После этого храм вскоре стали ломать, но он, как большой крепкий организм, долго не поддавался разрушениям, держался. В итоге его с большим трудом взорвали, при этом много работников из подрывников покалечилось.

Ох, и вопли тогда стояли в деревне! За версту было слышно, как безбожники церковь матерят. Старушки же втихомолку осеняли себя крестным знаменем, говорили, что это наказание Господне.

Увидев икону, старик перекрестился и совсем по-детски заплакал. «Она», — все, что он смог вымолвить, поклонился и ушел.

Вскоре Шваброву приснился вещий сон, после которого он длительное время молчал, а его друг Виктор принял постриг, навсегда отрекся от мирского и стал еще больше уединяться в своей келье, упражняясь в посте и молитвах.

Я же после всех событий приняла решение уволиться с работы и записать все случившееся со мной и с окружающими в последний год. Ведь неизвестно, что ждет впереди, а я почему-то уверена, что написать это надо. Вдруг пригодится?..

Гриша пошел пешком по святым местам России. Это решение бомж принял внезапно.

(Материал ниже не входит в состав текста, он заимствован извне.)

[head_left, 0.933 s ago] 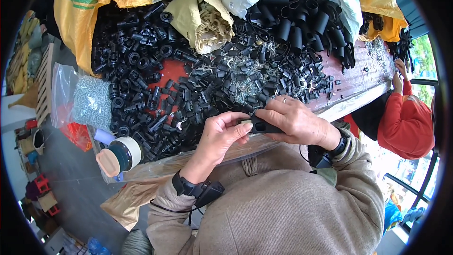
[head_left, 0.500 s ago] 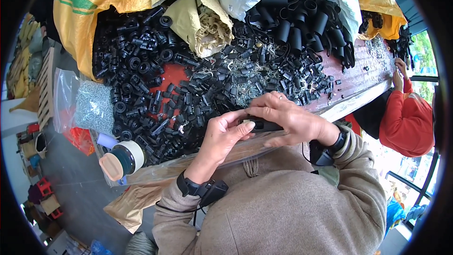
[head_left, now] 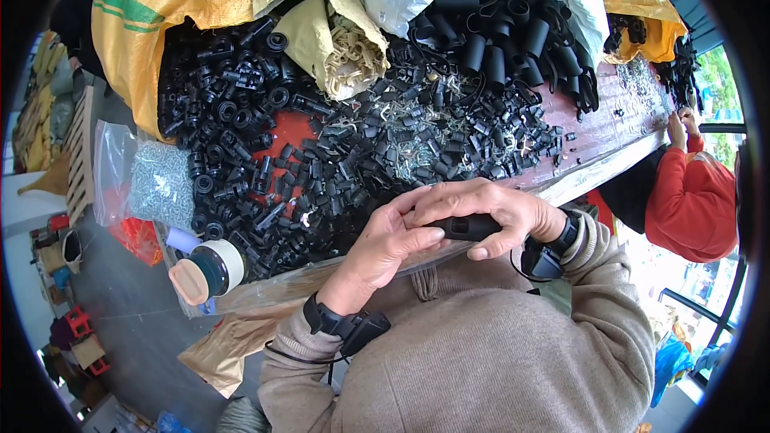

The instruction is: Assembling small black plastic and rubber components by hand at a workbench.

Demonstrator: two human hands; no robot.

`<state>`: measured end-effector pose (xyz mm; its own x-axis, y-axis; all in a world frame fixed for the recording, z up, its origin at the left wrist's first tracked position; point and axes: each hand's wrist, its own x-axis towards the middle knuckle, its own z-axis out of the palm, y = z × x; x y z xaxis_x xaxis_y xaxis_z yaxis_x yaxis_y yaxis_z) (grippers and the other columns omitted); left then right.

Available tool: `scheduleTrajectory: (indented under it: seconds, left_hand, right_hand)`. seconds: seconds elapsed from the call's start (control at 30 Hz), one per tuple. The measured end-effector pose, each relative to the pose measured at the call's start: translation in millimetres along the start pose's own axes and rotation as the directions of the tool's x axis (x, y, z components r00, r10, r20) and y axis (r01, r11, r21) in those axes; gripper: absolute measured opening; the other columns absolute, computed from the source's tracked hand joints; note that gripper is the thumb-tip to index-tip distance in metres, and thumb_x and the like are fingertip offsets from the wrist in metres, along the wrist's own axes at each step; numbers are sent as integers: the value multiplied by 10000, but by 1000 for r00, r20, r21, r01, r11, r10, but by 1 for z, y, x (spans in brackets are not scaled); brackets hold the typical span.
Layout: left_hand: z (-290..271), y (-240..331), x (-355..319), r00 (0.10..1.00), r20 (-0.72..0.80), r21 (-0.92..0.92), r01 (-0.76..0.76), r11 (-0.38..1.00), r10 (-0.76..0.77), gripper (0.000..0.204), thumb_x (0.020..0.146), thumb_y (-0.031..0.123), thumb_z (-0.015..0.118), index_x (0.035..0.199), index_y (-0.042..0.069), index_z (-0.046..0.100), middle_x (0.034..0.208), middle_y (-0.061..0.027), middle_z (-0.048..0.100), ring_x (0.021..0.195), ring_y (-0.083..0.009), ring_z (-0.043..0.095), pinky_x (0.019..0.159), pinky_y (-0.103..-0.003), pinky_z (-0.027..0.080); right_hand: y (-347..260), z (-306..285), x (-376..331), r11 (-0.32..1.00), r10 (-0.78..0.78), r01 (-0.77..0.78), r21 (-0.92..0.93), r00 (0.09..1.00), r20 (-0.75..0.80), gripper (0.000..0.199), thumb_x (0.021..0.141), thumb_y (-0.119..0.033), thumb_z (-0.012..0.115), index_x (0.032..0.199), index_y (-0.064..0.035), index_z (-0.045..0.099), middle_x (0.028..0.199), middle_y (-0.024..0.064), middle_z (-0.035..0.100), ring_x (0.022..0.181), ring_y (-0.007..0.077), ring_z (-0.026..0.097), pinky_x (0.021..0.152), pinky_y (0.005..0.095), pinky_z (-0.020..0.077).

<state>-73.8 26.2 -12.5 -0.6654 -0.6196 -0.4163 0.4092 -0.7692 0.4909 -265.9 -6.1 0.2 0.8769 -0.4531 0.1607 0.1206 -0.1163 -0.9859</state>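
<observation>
My left hand (head_left: 382,248) and my right hand (head_left: 505,207) meet at the table's near edge, both closed on one black plastic housing (head_left: 475,228). It is a rounded, elongated part with a small rectangular opening in its side. My left thumb lies along its left end, and my right fingers arch over its far side with the thumb below. Whatever my fingertips cover is hidden. Just beyond my hands spreads a heap of small black plastic pieces (head_left: 353,162) mixed with thin metal bits (head_left: 413,124).
Larger black ringed parts (head_left: 233,112) fill the left, beside a clear bag of screws (head_left: 160,184) and a lidded jar (head_left: 220,265). Pale strips spill from a sack (head_left: 353,64); black tubes (head_left: 497,60) lie beyond. A person in red (head_left: 690,204) works at the far right.
My right hand has rolled back and its thumb has dropped under the housing, so more of the housing shows. My left fingers have shifted slightly right with it.
</observation>
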Motion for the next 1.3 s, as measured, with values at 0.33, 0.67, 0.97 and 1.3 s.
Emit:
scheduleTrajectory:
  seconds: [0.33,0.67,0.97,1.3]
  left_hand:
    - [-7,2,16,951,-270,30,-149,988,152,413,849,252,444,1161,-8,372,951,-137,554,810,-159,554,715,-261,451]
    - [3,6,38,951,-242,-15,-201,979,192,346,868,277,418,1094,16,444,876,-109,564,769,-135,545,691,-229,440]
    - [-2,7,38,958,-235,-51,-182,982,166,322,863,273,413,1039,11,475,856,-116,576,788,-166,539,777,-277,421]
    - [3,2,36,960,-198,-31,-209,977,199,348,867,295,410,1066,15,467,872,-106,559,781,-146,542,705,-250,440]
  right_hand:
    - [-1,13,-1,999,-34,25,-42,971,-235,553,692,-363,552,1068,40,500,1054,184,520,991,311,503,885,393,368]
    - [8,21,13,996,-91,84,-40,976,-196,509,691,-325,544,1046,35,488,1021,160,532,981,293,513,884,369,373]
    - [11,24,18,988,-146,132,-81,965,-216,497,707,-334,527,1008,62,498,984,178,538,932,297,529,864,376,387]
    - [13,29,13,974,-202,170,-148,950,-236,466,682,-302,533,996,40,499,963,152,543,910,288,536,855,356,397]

Он вышел, как обычно, из своего барака сдать бутылки, отнес их в город, сдал и уже было направился к своей родной свалке, как вдруг ему пришла в голову мысль: а почему бы сейчас не посетить святые места нашей необъятной страны, ведь жизнь, как известно, одна и, кто знает, когда еще такой шанс выпадет? Этому решению в значительной степени способствовала и погода, дул прохладный попутный ветерок, дороги были сухими, и на душе от этого стало невероятно легко.

Гриша как был в шлепанцах, так и пустился в странствие с двадцатью рублями в заштопанном кармане.

Лучок ходит в школу и учится хорошо. Особенно часто рисует ромашковое поле и голубей. Наш маленький дом буквально утопает в его веселых картинках.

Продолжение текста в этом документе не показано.